Find every line with the string "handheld" in the material below and copy it.

(Task inputs Opens)

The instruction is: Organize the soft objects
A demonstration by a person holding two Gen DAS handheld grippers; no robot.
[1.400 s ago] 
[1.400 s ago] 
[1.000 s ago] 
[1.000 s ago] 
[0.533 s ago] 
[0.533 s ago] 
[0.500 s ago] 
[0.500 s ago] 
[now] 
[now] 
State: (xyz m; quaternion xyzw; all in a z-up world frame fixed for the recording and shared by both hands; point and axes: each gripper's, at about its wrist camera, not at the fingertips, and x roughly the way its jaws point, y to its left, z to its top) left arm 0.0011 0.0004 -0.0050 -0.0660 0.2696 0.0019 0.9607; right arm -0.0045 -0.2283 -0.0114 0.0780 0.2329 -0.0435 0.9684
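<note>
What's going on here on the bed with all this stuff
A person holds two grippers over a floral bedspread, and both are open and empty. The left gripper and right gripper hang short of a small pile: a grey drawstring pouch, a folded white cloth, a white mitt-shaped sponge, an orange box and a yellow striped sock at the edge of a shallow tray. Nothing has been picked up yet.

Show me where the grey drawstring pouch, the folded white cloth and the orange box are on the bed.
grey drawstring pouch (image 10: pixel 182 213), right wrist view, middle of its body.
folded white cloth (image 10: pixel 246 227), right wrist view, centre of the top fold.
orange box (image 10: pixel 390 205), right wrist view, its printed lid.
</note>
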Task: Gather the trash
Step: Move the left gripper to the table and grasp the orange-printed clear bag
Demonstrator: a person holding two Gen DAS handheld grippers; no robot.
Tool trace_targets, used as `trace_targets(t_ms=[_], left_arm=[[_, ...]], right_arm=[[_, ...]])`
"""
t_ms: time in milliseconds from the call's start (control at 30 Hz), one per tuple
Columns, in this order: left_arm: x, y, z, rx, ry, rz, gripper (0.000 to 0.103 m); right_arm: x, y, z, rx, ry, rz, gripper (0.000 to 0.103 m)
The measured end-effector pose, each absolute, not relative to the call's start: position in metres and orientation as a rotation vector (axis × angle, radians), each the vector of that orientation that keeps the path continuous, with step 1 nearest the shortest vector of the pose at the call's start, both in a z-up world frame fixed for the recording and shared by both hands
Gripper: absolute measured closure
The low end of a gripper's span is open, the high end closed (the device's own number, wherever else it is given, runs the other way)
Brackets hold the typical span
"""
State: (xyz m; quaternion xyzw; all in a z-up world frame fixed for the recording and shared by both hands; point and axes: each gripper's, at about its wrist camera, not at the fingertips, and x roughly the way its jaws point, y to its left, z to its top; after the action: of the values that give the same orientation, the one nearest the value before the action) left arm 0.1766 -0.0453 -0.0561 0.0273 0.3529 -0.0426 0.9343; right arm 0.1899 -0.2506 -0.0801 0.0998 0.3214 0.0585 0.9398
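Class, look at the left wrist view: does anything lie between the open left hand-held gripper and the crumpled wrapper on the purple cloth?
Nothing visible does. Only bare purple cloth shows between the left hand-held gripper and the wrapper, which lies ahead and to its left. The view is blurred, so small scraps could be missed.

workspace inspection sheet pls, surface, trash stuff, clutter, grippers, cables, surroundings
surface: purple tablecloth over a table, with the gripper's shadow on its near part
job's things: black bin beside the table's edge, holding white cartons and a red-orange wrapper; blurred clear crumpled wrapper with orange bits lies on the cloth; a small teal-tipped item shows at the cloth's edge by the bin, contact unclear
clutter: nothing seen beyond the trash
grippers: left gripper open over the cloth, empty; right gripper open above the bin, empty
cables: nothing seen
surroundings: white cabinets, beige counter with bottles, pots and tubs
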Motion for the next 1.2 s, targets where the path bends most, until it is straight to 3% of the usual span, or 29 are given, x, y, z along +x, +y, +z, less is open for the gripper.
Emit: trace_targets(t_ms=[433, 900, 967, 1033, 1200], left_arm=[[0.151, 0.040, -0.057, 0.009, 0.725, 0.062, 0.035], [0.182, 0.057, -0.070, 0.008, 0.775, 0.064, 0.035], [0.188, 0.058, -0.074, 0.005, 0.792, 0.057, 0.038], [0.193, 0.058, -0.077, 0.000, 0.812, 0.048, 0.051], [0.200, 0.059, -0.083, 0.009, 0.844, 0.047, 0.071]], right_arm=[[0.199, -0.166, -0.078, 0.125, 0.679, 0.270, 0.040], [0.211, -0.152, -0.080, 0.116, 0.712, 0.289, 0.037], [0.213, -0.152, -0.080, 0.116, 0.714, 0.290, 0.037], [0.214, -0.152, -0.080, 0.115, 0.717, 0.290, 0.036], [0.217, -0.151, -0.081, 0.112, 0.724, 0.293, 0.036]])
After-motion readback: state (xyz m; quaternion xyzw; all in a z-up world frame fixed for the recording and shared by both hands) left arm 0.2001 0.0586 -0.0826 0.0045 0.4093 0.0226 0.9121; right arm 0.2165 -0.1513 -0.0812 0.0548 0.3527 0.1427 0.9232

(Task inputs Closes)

Answer to this exercise:
A demonstration by a person holding two Gen DAS handheld grippers; no robot.
Demonstrator: a person holding two Gen DAS handheld grippers; no robot.

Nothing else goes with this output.